BEGIN

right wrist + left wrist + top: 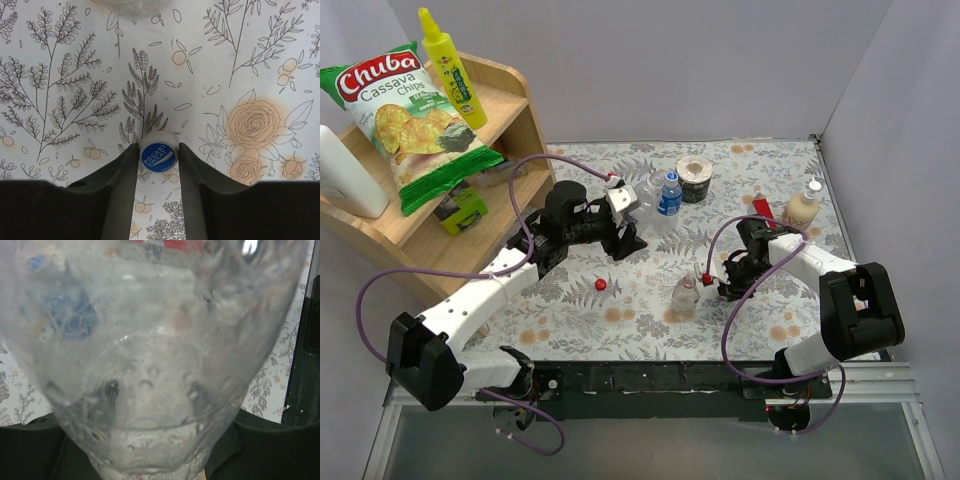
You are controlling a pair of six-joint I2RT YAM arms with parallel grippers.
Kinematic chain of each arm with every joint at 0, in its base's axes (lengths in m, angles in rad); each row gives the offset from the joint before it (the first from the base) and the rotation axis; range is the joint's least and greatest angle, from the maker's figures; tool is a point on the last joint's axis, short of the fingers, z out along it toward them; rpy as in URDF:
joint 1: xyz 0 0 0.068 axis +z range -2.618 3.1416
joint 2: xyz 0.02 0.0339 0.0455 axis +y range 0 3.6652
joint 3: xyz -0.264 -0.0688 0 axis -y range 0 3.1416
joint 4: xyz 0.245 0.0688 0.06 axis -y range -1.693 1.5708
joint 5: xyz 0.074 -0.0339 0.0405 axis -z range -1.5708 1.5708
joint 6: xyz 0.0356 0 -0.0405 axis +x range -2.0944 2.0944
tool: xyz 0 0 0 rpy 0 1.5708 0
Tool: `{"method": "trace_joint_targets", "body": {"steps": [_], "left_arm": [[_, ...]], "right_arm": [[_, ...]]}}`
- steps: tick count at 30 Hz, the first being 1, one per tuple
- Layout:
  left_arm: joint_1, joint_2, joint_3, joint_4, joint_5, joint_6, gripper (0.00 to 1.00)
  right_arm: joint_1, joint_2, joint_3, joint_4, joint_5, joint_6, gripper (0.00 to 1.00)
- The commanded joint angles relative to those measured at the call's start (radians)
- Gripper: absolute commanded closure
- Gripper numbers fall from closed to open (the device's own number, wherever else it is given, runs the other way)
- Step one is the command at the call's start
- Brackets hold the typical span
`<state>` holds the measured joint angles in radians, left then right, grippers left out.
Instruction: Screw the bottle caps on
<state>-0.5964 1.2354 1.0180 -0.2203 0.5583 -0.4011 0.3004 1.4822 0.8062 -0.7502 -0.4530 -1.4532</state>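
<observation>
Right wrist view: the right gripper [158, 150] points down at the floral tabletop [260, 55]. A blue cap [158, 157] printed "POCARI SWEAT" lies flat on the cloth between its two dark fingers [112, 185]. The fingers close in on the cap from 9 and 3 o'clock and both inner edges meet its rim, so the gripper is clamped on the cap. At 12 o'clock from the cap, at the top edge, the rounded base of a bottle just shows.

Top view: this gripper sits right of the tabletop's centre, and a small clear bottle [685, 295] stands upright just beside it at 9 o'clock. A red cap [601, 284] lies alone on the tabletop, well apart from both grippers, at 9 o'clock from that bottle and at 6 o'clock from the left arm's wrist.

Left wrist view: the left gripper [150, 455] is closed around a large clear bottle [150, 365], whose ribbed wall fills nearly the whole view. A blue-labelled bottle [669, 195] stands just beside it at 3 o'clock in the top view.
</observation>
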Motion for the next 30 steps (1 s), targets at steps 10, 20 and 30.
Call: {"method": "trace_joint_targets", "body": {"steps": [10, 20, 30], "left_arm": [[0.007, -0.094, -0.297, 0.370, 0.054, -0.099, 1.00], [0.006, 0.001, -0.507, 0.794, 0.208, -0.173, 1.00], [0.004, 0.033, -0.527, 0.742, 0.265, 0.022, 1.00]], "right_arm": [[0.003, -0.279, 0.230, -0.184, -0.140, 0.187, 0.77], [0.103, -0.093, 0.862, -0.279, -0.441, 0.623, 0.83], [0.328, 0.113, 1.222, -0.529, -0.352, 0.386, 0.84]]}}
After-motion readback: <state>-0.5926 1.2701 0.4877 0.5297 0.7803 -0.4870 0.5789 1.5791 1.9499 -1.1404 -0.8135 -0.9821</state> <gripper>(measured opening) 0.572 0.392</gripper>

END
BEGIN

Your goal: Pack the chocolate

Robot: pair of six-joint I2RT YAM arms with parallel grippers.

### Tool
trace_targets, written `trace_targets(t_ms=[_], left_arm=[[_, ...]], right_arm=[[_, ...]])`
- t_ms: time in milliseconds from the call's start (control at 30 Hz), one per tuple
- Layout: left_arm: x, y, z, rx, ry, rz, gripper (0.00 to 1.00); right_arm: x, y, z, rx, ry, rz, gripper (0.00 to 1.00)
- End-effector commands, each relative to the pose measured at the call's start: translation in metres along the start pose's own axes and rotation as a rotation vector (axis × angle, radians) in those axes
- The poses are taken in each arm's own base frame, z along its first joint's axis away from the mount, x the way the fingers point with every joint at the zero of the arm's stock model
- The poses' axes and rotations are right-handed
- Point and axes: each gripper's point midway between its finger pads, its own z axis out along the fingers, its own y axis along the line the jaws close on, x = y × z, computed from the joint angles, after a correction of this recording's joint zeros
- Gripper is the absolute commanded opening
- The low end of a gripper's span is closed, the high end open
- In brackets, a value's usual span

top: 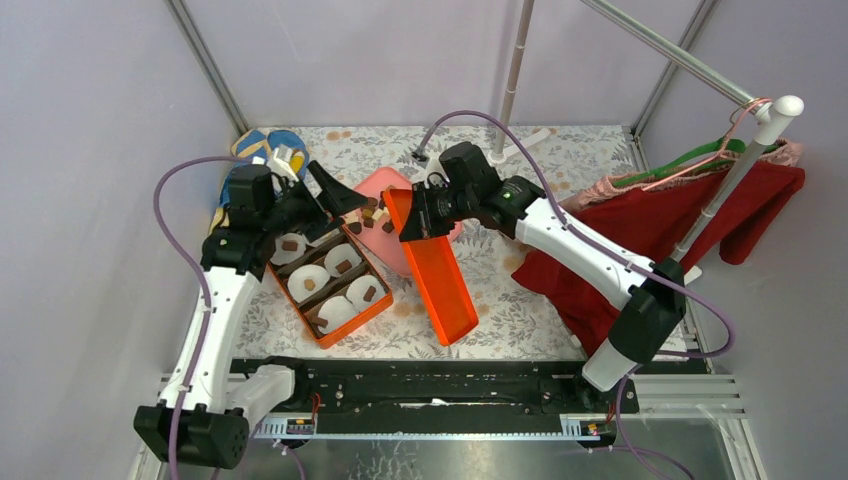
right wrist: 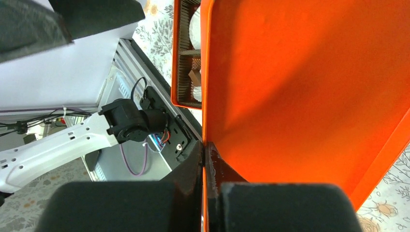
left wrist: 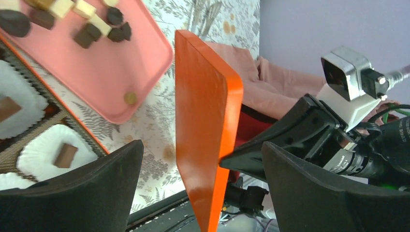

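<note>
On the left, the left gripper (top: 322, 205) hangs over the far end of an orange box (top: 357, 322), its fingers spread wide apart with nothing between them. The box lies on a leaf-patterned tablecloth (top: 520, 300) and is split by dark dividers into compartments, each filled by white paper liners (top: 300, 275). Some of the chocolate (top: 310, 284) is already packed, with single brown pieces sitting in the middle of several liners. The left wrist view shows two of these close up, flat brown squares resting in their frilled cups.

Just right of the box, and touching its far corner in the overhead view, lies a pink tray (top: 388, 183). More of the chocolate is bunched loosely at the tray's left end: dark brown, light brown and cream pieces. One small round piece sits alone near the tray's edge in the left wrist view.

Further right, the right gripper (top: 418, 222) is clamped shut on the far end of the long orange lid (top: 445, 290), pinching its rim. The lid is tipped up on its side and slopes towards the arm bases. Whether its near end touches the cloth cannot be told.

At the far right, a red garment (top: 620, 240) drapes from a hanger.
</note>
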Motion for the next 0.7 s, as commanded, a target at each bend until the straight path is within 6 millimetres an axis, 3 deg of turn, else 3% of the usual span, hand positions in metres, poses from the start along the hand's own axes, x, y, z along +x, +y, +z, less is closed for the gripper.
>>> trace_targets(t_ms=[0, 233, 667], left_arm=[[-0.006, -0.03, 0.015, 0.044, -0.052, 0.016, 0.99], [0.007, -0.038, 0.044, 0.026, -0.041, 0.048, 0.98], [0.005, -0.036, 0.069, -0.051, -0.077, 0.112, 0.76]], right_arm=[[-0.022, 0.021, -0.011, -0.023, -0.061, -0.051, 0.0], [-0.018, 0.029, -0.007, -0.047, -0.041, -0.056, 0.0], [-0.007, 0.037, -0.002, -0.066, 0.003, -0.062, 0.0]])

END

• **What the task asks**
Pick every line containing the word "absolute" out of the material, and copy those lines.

• **Answer to the problem**
- Gripper: absolute commanded closure
- Gripper is the absolute commanded opening

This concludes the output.